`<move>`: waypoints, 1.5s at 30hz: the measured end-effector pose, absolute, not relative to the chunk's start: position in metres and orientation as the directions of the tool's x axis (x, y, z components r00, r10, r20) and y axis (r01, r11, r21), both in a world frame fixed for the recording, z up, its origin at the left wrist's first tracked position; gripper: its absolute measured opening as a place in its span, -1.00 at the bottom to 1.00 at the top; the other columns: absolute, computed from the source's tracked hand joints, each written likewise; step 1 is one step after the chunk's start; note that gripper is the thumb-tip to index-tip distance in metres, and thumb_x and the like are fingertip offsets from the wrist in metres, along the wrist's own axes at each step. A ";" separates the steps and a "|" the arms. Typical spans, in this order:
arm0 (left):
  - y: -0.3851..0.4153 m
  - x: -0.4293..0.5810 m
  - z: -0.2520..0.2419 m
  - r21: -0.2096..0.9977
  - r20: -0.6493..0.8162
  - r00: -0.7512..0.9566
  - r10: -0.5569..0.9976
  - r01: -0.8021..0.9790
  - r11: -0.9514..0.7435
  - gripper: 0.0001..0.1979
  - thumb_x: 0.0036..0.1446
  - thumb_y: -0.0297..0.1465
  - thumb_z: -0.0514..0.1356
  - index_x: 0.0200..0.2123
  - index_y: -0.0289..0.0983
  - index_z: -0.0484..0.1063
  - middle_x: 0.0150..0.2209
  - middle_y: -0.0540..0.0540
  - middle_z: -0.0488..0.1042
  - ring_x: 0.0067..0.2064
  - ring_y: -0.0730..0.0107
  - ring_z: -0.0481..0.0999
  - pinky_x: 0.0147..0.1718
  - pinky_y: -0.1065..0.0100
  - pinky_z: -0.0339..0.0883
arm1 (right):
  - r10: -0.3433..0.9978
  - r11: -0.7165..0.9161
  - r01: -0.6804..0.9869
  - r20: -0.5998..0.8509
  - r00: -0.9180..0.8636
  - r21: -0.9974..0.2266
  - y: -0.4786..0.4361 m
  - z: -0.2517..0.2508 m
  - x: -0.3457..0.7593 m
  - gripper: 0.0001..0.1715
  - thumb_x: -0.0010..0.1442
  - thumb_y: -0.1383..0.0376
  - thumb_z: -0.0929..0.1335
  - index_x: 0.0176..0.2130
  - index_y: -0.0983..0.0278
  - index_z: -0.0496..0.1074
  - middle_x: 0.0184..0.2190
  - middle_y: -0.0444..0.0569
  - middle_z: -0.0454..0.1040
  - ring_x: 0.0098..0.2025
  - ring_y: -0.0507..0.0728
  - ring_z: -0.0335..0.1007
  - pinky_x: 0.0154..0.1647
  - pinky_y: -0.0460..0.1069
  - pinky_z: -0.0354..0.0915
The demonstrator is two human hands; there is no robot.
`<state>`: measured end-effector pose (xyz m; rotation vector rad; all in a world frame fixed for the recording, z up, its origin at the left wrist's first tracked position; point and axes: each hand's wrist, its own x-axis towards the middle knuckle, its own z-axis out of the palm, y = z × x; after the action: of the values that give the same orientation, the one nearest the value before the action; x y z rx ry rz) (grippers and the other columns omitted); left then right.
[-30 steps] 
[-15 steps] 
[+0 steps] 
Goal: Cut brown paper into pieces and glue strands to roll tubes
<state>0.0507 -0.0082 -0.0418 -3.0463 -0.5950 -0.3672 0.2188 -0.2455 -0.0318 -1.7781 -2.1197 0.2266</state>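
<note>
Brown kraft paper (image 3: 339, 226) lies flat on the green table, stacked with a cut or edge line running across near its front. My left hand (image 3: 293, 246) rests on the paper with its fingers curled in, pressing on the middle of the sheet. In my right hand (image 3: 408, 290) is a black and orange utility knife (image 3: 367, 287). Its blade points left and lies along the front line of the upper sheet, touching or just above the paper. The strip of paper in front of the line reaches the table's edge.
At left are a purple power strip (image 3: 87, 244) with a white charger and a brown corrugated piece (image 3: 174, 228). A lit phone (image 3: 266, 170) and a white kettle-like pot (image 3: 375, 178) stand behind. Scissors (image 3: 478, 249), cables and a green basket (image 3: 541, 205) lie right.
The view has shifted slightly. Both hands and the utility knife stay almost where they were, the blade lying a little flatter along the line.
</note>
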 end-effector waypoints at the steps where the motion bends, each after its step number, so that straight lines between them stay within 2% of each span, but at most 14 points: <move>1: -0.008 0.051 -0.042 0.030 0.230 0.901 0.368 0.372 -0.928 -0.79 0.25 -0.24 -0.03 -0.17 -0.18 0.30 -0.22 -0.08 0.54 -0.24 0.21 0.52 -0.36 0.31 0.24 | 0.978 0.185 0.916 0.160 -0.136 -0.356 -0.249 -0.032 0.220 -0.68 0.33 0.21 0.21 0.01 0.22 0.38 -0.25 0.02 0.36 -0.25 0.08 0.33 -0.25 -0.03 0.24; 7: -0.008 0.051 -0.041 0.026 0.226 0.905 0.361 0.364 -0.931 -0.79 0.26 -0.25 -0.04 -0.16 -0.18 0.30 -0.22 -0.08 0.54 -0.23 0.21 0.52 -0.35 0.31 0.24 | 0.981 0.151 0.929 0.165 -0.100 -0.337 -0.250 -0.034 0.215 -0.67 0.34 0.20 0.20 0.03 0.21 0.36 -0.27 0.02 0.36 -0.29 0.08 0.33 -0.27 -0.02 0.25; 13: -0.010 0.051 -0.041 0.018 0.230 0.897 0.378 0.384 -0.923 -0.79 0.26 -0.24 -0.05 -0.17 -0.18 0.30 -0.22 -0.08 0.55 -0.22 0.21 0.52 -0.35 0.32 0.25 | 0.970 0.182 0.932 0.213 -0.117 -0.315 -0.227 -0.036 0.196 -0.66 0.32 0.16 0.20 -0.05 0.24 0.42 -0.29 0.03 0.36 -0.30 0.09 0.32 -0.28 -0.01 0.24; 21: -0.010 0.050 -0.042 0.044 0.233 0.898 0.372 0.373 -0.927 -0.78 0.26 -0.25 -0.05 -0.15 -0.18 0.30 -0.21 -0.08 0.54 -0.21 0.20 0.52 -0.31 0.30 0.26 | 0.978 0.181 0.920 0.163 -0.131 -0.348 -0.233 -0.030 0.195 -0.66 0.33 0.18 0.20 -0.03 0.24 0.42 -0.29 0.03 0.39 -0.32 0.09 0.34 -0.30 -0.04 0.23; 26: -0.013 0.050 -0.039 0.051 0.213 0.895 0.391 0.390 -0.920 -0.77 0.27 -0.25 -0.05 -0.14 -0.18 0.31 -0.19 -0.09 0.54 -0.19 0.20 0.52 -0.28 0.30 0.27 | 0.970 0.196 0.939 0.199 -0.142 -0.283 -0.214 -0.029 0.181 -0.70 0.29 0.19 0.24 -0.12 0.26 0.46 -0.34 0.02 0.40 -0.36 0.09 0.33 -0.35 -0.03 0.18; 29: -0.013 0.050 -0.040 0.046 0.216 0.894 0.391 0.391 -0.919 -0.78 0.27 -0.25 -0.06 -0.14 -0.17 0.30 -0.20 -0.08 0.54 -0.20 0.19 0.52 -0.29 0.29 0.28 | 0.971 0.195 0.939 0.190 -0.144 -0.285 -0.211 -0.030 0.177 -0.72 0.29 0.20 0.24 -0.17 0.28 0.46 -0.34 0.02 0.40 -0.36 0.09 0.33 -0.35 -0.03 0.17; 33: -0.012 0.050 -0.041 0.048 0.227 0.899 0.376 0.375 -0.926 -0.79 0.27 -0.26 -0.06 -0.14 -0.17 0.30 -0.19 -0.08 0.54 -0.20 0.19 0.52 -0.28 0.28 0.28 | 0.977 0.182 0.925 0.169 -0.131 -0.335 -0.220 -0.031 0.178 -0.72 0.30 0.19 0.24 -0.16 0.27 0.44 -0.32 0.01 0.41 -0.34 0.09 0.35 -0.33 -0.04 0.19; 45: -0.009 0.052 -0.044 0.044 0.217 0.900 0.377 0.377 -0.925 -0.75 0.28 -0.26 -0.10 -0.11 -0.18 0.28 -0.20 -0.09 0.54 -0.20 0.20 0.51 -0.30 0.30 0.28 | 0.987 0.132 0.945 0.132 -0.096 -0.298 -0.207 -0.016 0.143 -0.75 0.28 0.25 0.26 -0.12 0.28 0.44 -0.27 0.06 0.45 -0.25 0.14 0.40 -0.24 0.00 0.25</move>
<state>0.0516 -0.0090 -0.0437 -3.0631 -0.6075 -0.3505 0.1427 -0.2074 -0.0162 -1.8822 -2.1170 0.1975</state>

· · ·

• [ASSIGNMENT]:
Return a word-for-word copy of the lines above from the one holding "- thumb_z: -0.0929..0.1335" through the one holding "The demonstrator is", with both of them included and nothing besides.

• [OUTPUT FOR THIS EXERCISE]:
  - thumb_z: -0.0929..0.1335
  - index_x: 0.0176..0.2130
  - index_y: -0.0983..0.0278
  - index_z: -0.0496..0.1074
  - middle_x: 0.0184..0.2190
  - middle_y: -0.0444..0.0569
  - middle_z: -0.0454..0.1040
  - ring_x: 0.0098..0.2025
  - ring_y: -0.0507..0.0728
  - ring_z: -0.0335..0.1007
  - pinky_x: 0.0154..0.1647
  - pinky_y: -0.0460..0.1069
  - pinky_z: -0.0354..0.0915
The demonstrator is two human hands; there is no robot.

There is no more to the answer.